According to some embodiments, the first precursor material is an
alkoxide or halide of the transition metal, and the hydrolysis
process includes combining the first precursor material with an
acid and water in an alcoholic solvent. In some embodiments, the
silane may comprise polymerizable groups. The polymerization may
proceed via acid catalyzed condensation polymerization. In some
other embodiments, the silane moiety may be physically adsorbed on
the core. In some embodiments, the silane moiety may be further
functionalized with other polymers. The polymer may be water
soluble and biocompatible. In one embodiment, the polymers include,
but are not limited to, polyethylene glycol (PEG), polyethylene
imine (PEI), polymethacrylate, polyvinylsulfate,
polyvinylpyrrolidinone, or combinations thereof.

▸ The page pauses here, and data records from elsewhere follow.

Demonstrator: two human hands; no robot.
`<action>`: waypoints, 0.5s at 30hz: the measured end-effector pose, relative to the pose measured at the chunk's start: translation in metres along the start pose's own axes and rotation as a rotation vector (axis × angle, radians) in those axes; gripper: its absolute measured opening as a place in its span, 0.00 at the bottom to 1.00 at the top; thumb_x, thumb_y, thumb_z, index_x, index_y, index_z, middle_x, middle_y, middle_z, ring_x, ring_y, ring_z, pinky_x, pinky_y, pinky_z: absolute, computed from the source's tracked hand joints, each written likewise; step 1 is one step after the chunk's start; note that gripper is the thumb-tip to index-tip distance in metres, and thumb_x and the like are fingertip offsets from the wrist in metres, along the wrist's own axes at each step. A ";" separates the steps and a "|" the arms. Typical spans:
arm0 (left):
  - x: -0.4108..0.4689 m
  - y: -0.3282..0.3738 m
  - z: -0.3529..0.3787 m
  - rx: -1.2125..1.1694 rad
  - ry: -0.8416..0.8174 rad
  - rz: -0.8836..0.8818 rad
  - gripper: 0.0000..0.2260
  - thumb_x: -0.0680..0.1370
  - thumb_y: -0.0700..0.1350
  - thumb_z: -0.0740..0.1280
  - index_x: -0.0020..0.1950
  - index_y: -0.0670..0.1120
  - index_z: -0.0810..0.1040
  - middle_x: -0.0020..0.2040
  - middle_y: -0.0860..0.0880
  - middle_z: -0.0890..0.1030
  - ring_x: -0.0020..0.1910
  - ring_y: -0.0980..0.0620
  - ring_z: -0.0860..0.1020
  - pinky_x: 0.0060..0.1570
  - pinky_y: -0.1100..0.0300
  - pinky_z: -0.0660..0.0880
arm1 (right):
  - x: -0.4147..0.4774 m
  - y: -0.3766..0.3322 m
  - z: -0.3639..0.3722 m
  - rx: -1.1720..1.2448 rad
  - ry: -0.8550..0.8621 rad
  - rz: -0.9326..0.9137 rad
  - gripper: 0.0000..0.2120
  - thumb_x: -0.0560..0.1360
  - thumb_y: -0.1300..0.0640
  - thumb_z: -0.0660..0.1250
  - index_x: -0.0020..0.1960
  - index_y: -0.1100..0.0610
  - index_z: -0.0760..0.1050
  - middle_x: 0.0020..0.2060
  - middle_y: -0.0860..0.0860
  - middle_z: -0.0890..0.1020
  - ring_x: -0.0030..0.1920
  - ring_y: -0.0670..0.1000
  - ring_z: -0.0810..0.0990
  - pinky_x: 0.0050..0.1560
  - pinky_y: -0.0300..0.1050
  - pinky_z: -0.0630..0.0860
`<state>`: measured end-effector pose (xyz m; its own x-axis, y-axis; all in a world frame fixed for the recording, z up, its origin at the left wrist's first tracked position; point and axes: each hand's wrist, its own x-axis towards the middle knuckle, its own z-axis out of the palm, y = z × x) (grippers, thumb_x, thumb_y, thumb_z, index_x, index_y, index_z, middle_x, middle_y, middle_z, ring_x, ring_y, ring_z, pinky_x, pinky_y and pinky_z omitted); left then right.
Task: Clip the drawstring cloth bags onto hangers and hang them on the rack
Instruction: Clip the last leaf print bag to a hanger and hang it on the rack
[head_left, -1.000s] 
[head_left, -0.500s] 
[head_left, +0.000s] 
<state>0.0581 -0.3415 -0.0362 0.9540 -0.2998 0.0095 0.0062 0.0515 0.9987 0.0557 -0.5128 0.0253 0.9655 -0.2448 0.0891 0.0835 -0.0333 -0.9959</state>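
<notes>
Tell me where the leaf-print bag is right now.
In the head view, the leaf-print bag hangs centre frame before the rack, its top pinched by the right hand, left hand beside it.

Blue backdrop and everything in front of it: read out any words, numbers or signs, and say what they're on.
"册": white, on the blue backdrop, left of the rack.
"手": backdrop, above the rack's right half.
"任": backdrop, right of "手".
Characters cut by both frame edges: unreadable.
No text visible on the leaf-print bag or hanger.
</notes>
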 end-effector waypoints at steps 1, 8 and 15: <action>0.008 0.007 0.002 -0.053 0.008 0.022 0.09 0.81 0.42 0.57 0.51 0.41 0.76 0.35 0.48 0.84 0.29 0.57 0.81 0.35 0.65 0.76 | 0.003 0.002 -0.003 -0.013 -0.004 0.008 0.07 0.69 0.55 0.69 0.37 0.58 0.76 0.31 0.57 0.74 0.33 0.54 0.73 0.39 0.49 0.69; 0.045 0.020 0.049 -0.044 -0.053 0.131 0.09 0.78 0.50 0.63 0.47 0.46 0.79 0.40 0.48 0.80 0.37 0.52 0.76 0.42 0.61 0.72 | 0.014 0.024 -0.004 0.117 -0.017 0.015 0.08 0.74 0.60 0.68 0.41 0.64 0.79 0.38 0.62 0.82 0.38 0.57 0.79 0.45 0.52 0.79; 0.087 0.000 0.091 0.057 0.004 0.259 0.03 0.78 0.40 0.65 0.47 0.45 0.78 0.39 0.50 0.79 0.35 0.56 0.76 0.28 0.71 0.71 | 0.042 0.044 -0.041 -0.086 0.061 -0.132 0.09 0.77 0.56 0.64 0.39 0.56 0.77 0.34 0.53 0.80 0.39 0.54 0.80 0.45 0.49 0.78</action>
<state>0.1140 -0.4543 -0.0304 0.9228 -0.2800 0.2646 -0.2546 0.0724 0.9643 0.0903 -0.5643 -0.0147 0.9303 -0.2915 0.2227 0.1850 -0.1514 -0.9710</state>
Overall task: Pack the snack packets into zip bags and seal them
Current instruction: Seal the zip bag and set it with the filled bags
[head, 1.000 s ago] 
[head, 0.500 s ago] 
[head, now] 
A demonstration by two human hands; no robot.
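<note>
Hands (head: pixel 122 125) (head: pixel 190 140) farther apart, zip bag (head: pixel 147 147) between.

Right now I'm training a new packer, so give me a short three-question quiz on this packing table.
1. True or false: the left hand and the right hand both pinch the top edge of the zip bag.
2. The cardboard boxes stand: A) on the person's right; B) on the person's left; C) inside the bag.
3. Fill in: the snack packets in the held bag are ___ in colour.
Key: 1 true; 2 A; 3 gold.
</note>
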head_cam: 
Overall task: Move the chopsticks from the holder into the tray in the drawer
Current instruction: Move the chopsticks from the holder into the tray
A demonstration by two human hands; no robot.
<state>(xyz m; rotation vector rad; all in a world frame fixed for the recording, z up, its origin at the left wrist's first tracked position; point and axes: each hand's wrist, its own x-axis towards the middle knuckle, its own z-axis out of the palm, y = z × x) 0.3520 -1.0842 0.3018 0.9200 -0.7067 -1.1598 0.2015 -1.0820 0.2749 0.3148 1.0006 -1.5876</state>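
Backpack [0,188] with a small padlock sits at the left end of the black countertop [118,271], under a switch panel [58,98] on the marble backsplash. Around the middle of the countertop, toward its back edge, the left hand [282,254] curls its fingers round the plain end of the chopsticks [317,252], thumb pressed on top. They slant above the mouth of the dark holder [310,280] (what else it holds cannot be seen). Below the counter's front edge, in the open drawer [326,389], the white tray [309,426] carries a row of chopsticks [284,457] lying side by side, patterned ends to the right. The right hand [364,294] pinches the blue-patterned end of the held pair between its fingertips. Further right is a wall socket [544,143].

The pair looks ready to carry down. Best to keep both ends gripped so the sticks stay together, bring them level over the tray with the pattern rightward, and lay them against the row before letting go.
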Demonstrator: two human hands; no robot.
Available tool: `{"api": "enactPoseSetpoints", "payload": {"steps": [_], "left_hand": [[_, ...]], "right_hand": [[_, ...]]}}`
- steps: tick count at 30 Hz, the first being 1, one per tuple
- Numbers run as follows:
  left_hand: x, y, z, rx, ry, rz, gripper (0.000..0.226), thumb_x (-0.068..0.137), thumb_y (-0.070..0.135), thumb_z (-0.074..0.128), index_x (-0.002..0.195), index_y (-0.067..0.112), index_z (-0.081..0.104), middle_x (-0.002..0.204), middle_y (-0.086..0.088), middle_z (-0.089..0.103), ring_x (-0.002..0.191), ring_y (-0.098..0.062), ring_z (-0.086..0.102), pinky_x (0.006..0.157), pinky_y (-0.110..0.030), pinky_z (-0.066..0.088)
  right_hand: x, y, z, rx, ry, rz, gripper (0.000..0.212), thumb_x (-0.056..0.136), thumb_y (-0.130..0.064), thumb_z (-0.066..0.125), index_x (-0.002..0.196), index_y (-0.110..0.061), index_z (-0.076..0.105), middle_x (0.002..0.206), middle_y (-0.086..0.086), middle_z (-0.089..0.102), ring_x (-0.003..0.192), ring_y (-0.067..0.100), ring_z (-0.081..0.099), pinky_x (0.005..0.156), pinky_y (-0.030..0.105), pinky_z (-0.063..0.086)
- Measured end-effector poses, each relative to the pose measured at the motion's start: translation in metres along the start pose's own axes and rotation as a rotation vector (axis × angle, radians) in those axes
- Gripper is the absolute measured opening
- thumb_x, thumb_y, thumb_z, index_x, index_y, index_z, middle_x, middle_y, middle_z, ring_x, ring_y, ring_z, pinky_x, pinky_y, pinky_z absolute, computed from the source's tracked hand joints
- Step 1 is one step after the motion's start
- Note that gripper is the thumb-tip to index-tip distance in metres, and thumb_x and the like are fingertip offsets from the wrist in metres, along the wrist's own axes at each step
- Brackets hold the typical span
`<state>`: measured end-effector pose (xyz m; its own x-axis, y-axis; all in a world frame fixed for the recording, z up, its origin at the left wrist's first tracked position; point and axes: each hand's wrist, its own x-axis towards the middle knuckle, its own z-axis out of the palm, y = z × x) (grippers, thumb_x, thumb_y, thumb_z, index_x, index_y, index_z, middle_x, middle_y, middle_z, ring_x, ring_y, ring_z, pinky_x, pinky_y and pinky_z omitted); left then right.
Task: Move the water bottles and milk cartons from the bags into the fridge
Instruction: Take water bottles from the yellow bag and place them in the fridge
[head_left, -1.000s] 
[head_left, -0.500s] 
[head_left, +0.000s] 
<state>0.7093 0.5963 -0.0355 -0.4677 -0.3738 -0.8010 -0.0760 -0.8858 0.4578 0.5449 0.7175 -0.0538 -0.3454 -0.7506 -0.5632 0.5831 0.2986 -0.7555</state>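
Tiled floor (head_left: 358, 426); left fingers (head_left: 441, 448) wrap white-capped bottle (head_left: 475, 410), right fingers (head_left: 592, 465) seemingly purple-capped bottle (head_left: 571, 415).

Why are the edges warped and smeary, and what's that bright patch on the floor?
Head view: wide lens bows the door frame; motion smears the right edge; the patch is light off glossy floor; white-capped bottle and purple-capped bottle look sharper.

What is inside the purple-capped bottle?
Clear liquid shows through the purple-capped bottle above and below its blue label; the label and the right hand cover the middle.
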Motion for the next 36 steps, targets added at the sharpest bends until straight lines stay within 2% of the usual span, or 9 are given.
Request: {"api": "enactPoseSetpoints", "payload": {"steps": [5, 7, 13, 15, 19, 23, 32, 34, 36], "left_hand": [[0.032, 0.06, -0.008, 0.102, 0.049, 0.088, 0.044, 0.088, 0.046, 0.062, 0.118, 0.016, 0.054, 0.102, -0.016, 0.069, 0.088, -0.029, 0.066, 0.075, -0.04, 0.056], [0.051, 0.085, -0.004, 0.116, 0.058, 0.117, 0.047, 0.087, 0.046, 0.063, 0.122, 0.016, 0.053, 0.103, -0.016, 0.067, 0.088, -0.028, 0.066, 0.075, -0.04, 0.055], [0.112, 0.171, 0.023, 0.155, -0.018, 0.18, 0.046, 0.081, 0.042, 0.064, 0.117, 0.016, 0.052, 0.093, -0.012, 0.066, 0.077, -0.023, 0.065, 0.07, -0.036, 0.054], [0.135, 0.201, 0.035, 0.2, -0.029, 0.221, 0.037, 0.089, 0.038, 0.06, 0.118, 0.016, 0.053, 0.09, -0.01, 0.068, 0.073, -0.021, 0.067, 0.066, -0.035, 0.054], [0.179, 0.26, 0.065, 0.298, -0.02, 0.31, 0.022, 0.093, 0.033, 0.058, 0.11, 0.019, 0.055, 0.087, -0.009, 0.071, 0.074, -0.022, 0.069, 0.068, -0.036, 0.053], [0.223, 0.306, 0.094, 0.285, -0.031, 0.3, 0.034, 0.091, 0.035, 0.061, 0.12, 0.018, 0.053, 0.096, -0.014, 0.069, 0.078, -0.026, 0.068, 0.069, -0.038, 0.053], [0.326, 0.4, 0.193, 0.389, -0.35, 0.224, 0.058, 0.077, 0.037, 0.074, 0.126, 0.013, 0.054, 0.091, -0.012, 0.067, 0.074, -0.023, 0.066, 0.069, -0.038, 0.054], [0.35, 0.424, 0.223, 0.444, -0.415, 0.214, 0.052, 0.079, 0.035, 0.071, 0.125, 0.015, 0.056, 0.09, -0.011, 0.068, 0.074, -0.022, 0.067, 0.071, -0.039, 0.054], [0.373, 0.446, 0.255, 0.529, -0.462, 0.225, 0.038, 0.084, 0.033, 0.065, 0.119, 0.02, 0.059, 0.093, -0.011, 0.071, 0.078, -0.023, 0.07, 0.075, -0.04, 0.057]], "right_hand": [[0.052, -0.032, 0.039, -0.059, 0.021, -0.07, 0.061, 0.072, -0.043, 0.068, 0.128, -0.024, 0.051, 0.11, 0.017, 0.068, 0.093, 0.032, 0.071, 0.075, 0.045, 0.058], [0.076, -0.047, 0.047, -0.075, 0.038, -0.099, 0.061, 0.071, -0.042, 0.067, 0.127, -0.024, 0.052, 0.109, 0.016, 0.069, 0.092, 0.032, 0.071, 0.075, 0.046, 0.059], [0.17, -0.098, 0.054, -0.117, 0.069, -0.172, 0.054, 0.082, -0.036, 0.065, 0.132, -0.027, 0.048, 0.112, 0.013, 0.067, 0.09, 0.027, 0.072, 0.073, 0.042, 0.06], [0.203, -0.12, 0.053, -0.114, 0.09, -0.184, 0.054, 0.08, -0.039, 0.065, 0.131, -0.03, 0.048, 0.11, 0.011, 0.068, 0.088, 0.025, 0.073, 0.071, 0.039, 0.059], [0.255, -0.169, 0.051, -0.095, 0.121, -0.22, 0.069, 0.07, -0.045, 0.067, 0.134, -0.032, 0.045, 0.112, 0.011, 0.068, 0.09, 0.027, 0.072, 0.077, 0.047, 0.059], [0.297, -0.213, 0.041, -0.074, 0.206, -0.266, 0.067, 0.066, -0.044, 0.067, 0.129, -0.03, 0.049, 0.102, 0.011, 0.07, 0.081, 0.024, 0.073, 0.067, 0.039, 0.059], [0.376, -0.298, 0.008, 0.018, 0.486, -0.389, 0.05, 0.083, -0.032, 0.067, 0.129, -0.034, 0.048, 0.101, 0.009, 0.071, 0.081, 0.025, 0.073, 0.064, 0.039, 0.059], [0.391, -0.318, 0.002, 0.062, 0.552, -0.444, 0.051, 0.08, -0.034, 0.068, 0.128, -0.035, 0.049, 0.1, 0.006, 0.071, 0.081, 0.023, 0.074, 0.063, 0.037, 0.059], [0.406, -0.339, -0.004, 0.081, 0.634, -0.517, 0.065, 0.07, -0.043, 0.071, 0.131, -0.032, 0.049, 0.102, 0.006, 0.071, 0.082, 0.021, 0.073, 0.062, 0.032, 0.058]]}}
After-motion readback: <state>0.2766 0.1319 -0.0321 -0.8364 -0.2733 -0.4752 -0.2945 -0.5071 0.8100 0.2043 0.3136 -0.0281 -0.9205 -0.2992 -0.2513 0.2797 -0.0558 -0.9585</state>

[0054] In some embodiments, the core comprises metal oxides. In one
embodiment, the metal oxide core may be synthesized upon the
hydrolysis of a metal alkoxide in the presence of an organic acid.
In some embodiments, the metal alkoxide may be a tantalum alkoxide
such as tantalum ethoxide, the organic acid may be a carboxylic
acid such as isobutyric acid, propionic acid or acetic acid and the
hydrolysis reaction may be carried out in the presence of an
alcohol solvent such as 1-propanol or methanol.
[0055] In another embodiment, the core and the second precursor
material may be brought into contact to each other. In one
embodiment, the second precursor material may comprise a silicon
containing species such as an organofunctional tri-alkoxysilane or
mixture of organofunctional tri-alkoxysilanes. At least one of the
organofunctional tri-alkoxy silanes may contain at least one
zwitterionic group or a precursor to a zwitterionic group, such
that each nanoparticle, on average, may contain at least one
zwitterionic moiety or precursor to a zwitterionic moiety. In one
embodiment, each nanoparticle may contain on average, a plurality
of zwitterionic moieties or precursors to zwitterionic moieties. In
other embodiments, the core may be treated with a mixture
containing at least two silane moieties. In one embodiment, one
silane moiety is functionalized with a zwitterionic moiety, or a
precursor to a zwitterionic moiety, and the second silane moiety
may not be functionalized with any zwitterionic moiety. The charged
silane moieties may be added simultaneously or sequentially. In
some embodiments, one or more silane moieties functionalized with a
zwitterionic moiety, or with a precursor to a zwitterionic moiety,
may be added to the cores functionalized with non-zwitterionic
silane moieties, either simultaneously or sequentially.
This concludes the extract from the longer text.